Adding on to the details of smart garbage system, servers in the network are considered: a smart garbage server, a user management server, and a payment management server1. This would involve registering a RFID card that gets recorded each time the user uses the garbage bin. The user management server deals with waste discharge information and the personal information that is registered on the RFID card. The waste discharge information would focus on the amount of waste, the kind of waste, and the region where this was recorded. The payment management server would allow the users to pay through the registered RFID card; depending on the amount of waste, for example. The smart garbage server would check the status of each smart garbage bin, whether that is functionality, waste level, and/or the amount of waste the collection company has gathered. Moreover, adding a “master” smart garbage bin would allow it to analyse the information of the other smart garbage bins in the designated region.

Figure 2 shows a diagrammatic representation of this system that was employed in Seoul, South Korea.

There are other benefits to smart waste management system excluding the reduction of carbon footprint and transportation cost. Due to less travelling time, noise production from the trucks are reduced. Often, garbage trucks are loud to provide power to lift heavy containers. It also makes the city look classier, encouraging smart lifestyle.

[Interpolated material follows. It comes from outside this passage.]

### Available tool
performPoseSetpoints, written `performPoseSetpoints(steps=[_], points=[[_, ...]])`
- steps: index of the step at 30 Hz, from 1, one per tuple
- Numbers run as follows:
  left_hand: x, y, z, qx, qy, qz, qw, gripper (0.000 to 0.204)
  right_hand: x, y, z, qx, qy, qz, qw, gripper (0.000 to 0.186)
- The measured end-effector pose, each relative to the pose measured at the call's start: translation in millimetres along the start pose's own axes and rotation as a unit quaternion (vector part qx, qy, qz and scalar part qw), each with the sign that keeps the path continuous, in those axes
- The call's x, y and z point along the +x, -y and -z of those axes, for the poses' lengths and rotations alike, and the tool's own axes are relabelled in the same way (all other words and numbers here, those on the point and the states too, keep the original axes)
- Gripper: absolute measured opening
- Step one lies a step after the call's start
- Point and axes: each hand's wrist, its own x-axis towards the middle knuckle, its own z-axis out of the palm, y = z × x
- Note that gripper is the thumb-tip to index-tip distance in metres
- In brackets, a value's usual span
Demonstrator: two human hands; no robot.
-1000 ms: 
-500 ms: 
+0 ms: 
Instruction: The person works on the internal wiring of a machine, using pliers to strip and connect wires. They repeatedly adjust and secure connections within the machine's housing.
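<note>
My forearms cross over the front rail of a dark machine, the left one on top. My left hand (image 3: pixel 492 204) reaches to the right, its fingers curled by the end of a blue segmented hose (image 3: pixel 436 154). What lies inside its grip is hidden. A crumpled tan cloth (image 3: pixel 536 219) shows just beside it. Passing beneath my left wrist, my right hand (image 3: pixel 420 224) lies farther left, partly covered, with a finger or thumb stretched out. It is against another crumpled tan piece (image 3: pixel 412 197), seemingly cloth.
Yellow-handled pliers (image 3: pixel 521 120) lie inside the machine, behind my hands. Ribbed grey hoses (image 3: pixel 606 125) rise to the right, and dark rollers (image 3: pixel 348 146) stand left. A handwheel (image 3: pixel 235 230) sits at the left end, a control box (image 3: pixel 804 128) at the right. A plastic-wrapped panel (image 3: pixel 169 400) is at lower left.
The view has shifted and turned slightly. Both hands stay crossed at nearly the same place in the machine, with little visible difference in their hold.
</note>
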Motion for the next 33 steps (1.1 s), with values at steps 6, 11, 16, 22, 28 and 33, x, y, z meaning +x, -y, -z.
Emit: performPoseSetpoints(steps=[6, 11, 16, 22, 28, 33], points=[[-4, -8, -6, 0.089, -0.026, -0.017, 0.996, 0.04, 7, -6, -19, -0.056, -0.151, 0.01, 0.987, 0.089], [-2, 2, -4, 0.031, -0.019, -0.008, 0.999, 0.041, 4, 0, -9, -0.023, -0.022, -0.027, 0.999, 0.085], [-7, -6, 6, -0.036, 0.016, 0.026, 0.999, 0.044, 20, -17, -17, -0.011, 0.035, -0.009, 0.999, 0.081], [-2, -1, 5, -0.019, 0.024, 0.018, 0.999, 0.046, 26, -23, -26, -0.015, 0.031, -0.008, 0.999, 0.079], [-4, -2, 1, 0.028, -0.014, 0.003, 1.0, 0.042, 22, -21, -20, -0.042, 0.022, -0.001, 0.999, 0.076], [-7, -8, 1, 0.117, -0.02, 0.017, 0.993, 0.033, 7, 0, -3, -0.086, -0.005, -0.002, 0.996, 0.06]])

Issues also may rise due to this system. Using the example with RFID cards, if they malfunction or break then it would make the process of waste management inefficient. Plus, these cards could be adversely affected by metal surroundings due to its nature. However, the emphasis of smart city projects is to improve the overall quality of life in a city. Therefore, there is high chance that the issues which arise with smart projects, especially small issues like the ones mentioned above, would be solved rather quickly. That being stated, technical problems would likely not exist from the get-go as the developers would make sure the final results are sound. This may seem like a bold assumption, but considering the pressure of entering a new market and the public’s high expectation, the risks are too high, which gives more reasons to perform well.